Auch der kollegiale Austausch in Intervision oder Balintgruppen (Arbeitsgruppen von ca. 8–12 Personen, meist aus dem medizinischen oder helfenden Bereich, die sich unter der Leitung eines/einer erfahrenen Therapeuten*in regelmäßig treffen, um die Beziehungen zu ihren Klient*innen zu reflektieren) kann präventiv wirken. Sie merken dort: Ich bin nicht allein mit meinen Herausforderungen. Andere haben ähnliche Erfahrungen. Diese Normalisierung entlastet und stärkt gleichzeitig die Resilienz.

Den eigenen Weg finden

Die dunkle Jahreszeit stellt uns vor besondere Herausforderungen – gerade dann, wenn wir ohnehin schon erschöpft sind. Aber sie kann auch eine Einladung sein, achtsamer mit uns selbst umzugehen und zu erkennen, wo unsere Grenzen liegen. Es ist keine Schwäche, Unterstützung zu suchen. Im Gegenteil: Es zeugt von Selbstkenntnis und Verantwortungsbewusstsein – sich selbst gegenüber, aber auch gegenüber den Menschen, mit denen Sie arbeiten.

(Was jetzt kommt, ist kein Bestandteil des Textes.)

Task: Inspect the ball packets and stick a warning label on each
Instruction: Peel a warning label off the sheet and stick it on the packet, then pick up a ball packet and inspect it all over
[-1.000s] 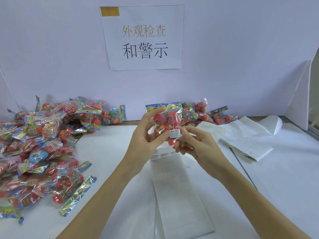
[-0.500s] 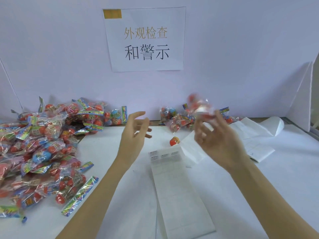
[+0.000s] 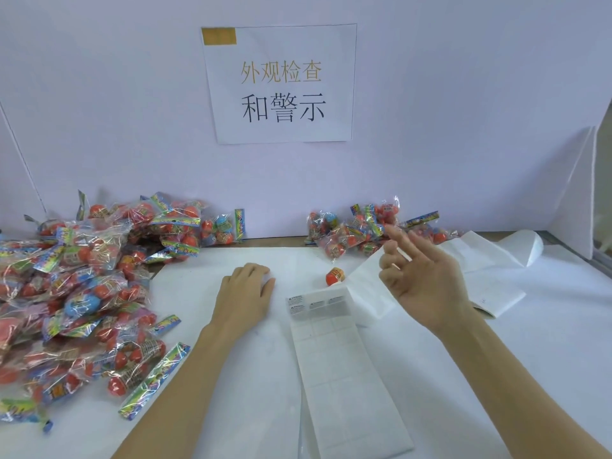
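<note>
Since half a second before: left hand (image 3: 245,294) lowered flat onto table (image 3: 205,359), fingers relaxed together, empty; right hand (image 3: 422,279) raised, fingers spread, packet gone onto small far pile (image 3: 361,231). Label sheet (image 3: 337,366) between forearms, long axis running near-to-far, remaining labels at far end.

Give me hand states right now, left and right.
Left hand: open, resting palm down on the table, holding nothing.
Right hand: open, raised, fingers loosely spread, holding nothing.

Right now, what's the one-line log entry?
left hand: open, resting on table | right hand: open, raised, empty | label sheet: between hands
</note>
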Demonstrator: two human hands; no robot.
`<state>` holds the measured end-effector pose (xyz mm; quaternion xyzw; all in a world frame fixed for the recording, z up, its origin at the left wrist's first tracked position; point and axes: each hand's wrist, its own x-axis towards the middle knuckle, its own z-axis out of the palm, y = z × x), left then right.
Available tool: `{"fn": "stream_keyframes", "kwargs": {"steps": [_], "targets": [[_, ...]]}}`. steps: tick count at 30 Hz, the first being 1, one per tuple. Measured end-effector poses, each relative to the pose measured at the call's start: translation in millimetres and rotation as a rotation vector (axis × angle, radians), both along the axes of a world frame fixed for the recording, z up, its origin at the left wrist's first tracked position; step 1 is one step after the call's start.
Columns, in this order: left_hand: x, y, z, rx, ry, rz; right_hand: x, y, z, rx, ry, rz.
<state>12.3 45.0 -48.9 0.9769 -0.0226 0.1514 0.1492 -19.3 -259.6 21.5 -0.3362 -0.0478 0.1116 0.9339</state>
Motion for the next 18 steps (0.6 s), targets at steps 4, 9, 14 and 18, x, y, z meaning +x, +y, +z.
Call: {"fn": "stream_keyframes", "kwargs": {"steps": [4, 9, 14, 18], "targets": [[2.7, -1.1, -3.1, 0.028, -0.018, 0.011, 9.2, 4.6, -19.1, -0.704, -0.185, -0.366], [4.3, -2.0, -5.2, 0.061, -0.045, 0.025, 33.3, 16.8, -31.3, -1.279, -0.343, -0.436], [7.2, -1.5, -7.7, 0.067, -0.049, 0.026, 72.8, 25.0, -23.1, -1.447, -0.365, -0.381], [6.3, -0.2, -6.9, 0.068, -0.045, 0.022, 85.5, 29.2, -29.6, -1.433, -0.300, -0.376]]}}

Burnout entwickelt sich schleichend, aber Veränderung kann ebenso schrittweise geschehen. Jeder kleine Schritt in Richtung mehr Selbstfürsorge, jede bewusste Pause, jeder Moment echter Erholung zählt. Sie müssen nicht alles auf einmal umsetzen. Wählen Sie eine Strategie aus, die für Sie passt, und beginnen Sie dort.

Falls Sie merken, dass Sie Unterstützung brauchen – sei es in Form von Coaching, Beratung oder therapeutischer Begleitung – zögern Sie nicht, diese in Anspruch zu nehmen. Manchmal braucht es einen Außenblick, um aus festgefahrenen Mustern herauszukommen und neue Perspektiven zu entwickeln.

Die dunkle Jahreszeit vergeht. Bis dahin: Seien Sie gut zu sich selbst.